Posted Jul 23, 2009 14:51 UTC (Thu) by nix (subscriber, #2304)
[Link]
Phoronix's benchmarks appear to consist of 'do random stuff, some of which is real-world, some of which isn't, and take an average to see which is best', apparently in the hope that if they pick enough benchmarks the good ones will exceed the crap ones in number.
i.e. they have iozone benchmarks in there... but then they have compression, and I've seen them look at things like 'how long it takes to boot' and even game frame rates (!?) in filesystem benchmarks before.
So I treat Phoronix benchmarks largely as a source of amusement these days. Sometimes (rarely) they might tell us things we don't already know...
A short history of btrfs
Posted Jul 23, 2009 15:26 UTC (Thu) by dlang (✭ supporter ✭, #313)
[Link]
they just announced that they are about to start using a new version of their benchmarks, so this is the perfect time to jump in and try to improve things.
Posted Jul 23, 2009 22:11 UTC (Thu) by tialaramex (subscriber, #21167)
[Link]
Still no error bars on their charts. Yes, the error bars would probably mean most results found nothing. That's a good thing!
I'd like to see more investigation. I think that would follow from narrowing results down to only those that were significant. If you find 500 tiny differences between two things, most of which are just measurement noise, you have no reason to investigate further. But if you make one big significant finding you can do a whole article about what it means - why is the Frooqux significantly faster ? Is it the same on an AMD machine ? In OpenSolaris ? With a different network card ?
error bars
Posted Jul 23, 2009 22:31 UTC (Thu) by dlang (✭ supporter ✭, #313)
[Link]
you need to tell them, not us ;-)
A short history of btrfs
Posted Jul 24, 2009 7:34 UTC (Fri) by nix (subscriber, #2304)
[Link]
Hard: I still don't have email thanks to the implosion of Zetnet, sorry,
Breathe, sorry, they went bust and cut all their *other* customers off
from their IMAP mailservers, the new company is called Breathe now.
Moving to a decent ISP as soon as
BT get around to it... but that's a week away, plus another week for the
new MX record to propagate around. Three weeks without properly-working
email, sigh.
A short history of btrfs
Posted Jul 24, 2009 9:44 UTC (Fri) by dlang (✭ supporter ✭, #313)
[Link]
they do have a comment section on their website
A short history of btrfs
Posted Jul 23, 2009 16:59 UTC (Thu) by kjp (subscriber, #39639)
[Link]
Uh, having the cpu loaded will find problems if the FS code itself is too cpu hoggy....
A short history of btrfs
Posted Jul 23, 2009 17:04 UTC (Thu) by jengelh (subscriber, #33263)
[Link]
Uh, extracting a tarball with lots of files and watching the %sy time is likely to do the same.
A short history of btrfs
Posted Jul 25, 2009 21:20 UTC (Sat) by bronson (subscriber, #4806)
[Link]
So, you're going to arrange some way of recording average %sy time as a single number (there are lots of different ways of doing this), then somehow graph it that makes sense to regular people?

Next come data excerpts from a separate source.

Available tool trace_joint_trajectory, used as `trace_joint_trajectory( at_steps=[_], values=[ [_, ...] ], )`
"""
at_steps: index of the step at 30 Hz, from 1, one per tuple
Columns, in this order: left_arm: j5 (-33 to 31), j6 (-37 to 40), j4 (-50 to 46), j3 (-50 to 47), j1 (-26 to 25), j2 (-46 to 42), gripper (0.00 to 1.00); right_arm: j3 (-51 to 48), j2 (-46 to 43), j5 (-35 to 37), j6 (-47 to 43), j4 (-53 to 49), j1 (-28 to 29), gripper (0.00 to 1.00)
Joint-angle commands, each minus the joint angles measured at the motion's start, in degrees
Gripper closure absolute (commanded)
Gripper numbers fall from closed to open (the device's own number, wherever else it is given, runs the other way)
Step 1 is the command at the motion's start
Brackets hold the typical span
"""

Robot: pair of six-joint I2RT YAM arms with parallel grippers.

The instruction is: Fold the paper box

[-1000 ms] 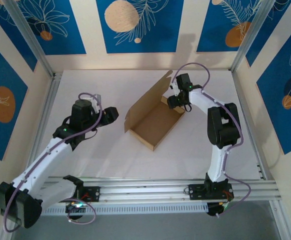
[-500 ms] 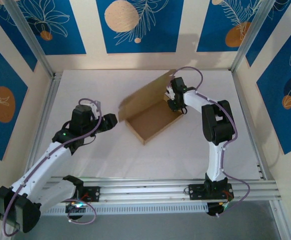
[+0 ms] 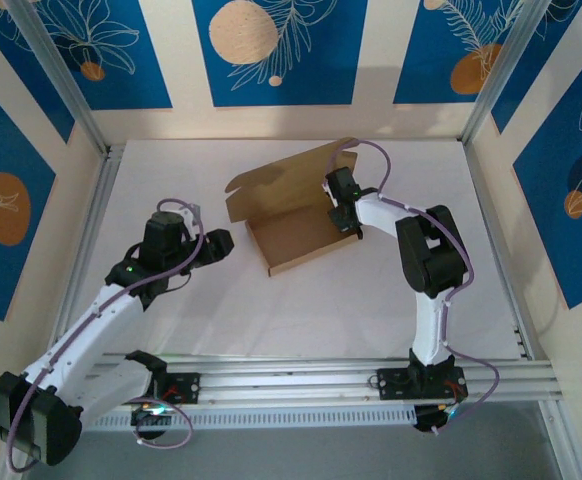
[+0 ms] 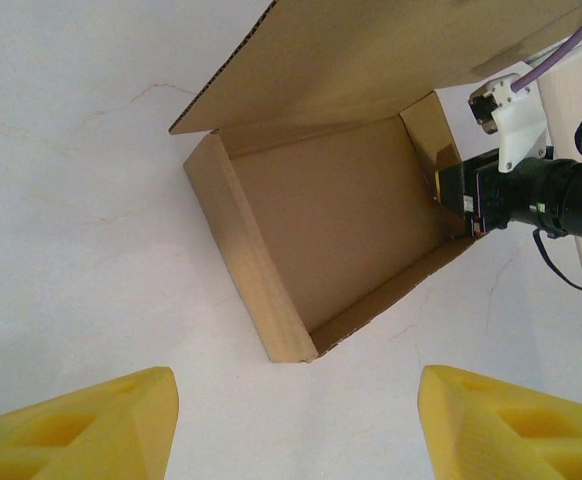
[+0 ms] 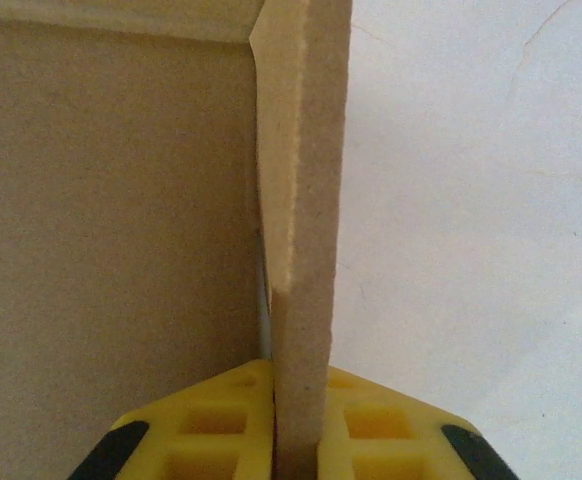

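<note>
- I see the box point(image 3: 293, 238) in the middle of the table point(image 3: 181, 310), lid raised.
- My right gripper point(image 3: 345, 214) pinches its right wall.
- My left gripper point(image 3: 223, 242) hangs wide, near the box's left.

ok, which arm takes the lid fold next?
Left, probably. The left hand is open and free, just short of the paper box, facing the raised lid. The right hand is shut on the box's side wall, steadying it.
</note>
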Motion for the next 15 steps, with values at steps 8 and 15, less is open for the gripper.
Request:
trace_joint_trajectory(
  at_steps=[8,15],
  values=[
    [-2.88,4.19,-3.07,3.19,1.21,-0.84,0.33,-5.34,-10.50,-16.42,13.41,-3.40,-5.05,0.44],
    [-6.05,7.04,-3.50,7.43,2.42,2.99,0.29,-18.40,-22.09,-35.28,30.23,7.01,-10.01,0.41]
  ],
)
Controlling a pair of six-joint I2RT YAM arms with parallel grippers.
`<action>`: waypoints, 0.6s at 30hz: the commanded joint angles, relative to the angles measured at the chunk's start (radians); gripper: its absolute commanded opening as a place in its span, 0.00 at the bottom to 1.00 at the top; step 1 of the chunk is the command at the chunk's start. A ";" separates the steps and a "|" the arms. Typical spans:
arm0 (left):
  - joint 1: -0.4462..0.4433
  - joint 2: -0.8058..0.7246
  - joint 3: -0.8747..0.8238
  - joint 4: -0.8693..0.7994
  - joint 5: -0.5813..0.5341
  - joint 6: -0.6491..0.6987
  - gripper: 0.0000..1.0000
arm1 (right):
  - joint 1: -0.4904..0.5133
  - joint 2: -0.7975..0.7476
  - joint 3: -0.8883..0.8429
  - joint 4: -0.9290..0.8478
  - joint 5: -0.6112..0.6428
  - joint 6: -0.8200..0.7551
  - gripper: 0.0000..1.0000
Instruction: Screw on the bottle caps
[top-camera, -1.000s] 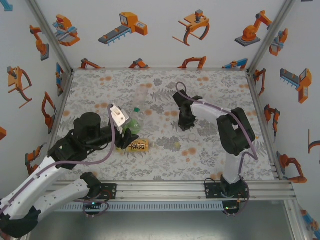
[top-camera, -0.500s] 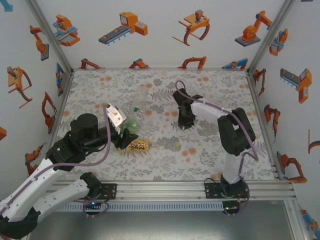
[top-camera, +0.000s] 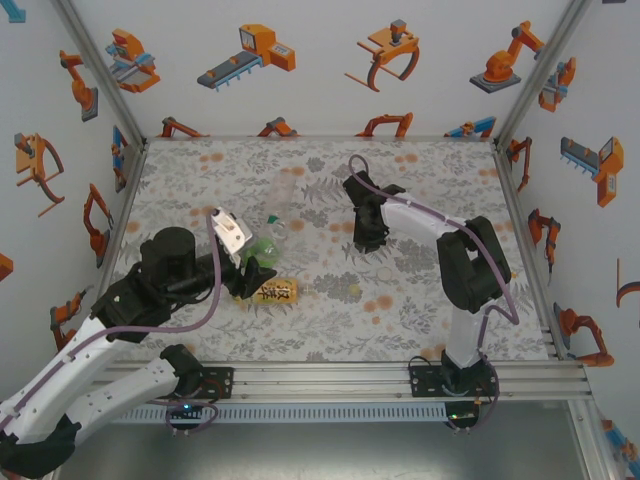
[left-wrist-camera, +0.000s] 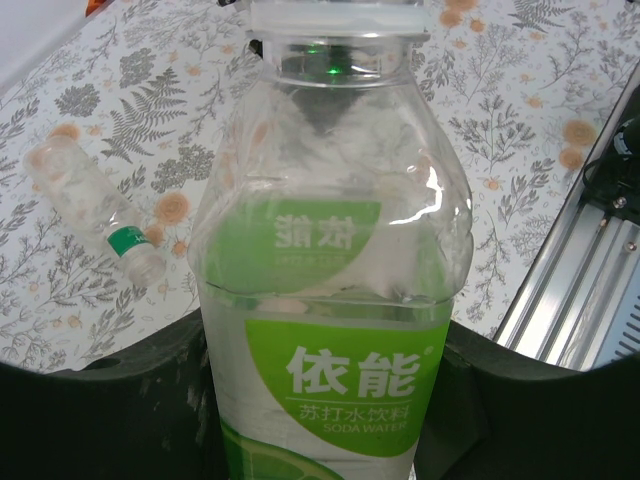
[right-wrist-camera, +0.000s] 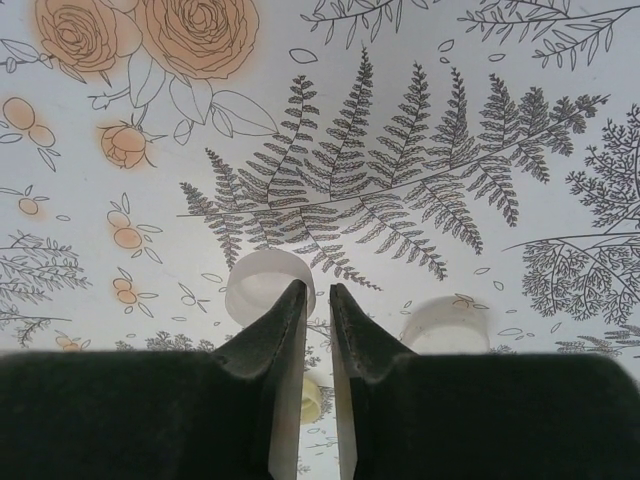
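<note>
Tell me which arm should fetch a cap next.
Right. The right gripper hangs just above the table, jaws almost together, with one white cap at its fingertips and a second white cap close by. The left gripper is clamped on the green-label bottle, so it isn't free.

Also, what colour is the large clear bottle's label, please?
Green label with white writing; clearest in the left wrist view.
</note>
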 joint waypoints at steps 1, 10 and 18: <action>0.005 -0.018 0.002 0.021 0.004 -0.017 0.00 | 0.006 0.008 0.019 -0.022 0.000 -0.002 0.09; 0.004 -0.022 -0.003 0.020 -0.003 -0.015 0.00 | 0.009 0.029 0.017 -0.031 0.003 -0.008 0.28; 0.005 -0.022 -0.006 0.021 -0.002 -0.015 0.00 | 0.022 0.051 0.034 -0.058 0.030 -0.034 0.29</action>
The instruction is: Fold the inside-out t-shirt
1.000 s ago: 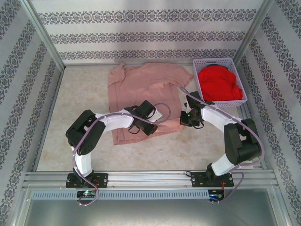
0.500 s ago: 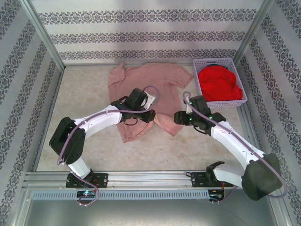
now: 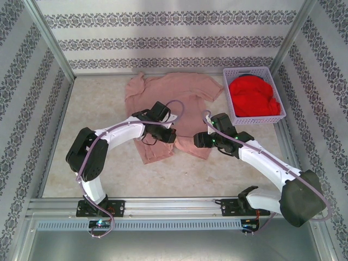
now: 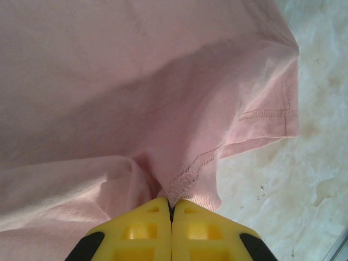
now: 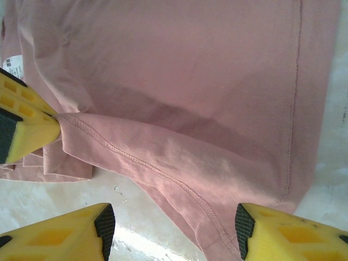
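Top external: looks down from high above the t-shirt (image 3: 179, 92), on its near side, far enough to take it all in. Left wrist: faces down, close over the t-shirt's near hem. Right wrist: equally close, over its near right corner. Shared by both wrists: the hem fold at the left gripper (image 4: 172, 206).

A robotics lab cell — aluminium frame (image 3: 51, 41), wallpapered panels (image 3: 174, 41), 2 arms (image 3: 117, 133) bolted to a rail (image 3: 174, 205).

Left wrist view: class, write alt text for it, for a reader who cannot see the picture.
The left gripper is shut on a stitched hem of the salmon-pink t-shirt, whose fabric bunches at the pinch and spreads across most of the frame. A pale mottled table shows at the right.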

Just timing a file decompression is a lot easier for all involved, no? It's not a great benchmark, true, but it will quickly and reliably tell you if one FS requires more CPU than another. And that's the most important thing.
The problem is not with benchmark itself...
Posted Jul 23, 2009 17:50 UTC (Thu) by khim (subscriber, #9252)
[Link]
Uh, having the cpu loaded will find problems if the FS code
itself is too cpu hoggy....
The problem is not with low-level CPU bound benchmark but with average
taken from many different benchmarks without a case or thought. In the end
you are getting average temperature of hospice patients: some are having
high
fever, some are in morgue already, so in the end average temperature is
useless.
If you plan to mix a lot of different benchmarks you must be ready to
carefully study the results, separate expected results from unexpected
ones,
cluster them in groups (by relevance to this or that real-word task), etc.
Ortherwise it's just pointless race where winner is more-or-less
random.
And it's also pointless to try to fix the situation by adding more
benchmarks to the mix: when you mix a lot of differend kinds of food - you
are getting pile of garbage as a result and if you'll add some more dishes
- you'll just get a bigger pile of garbage.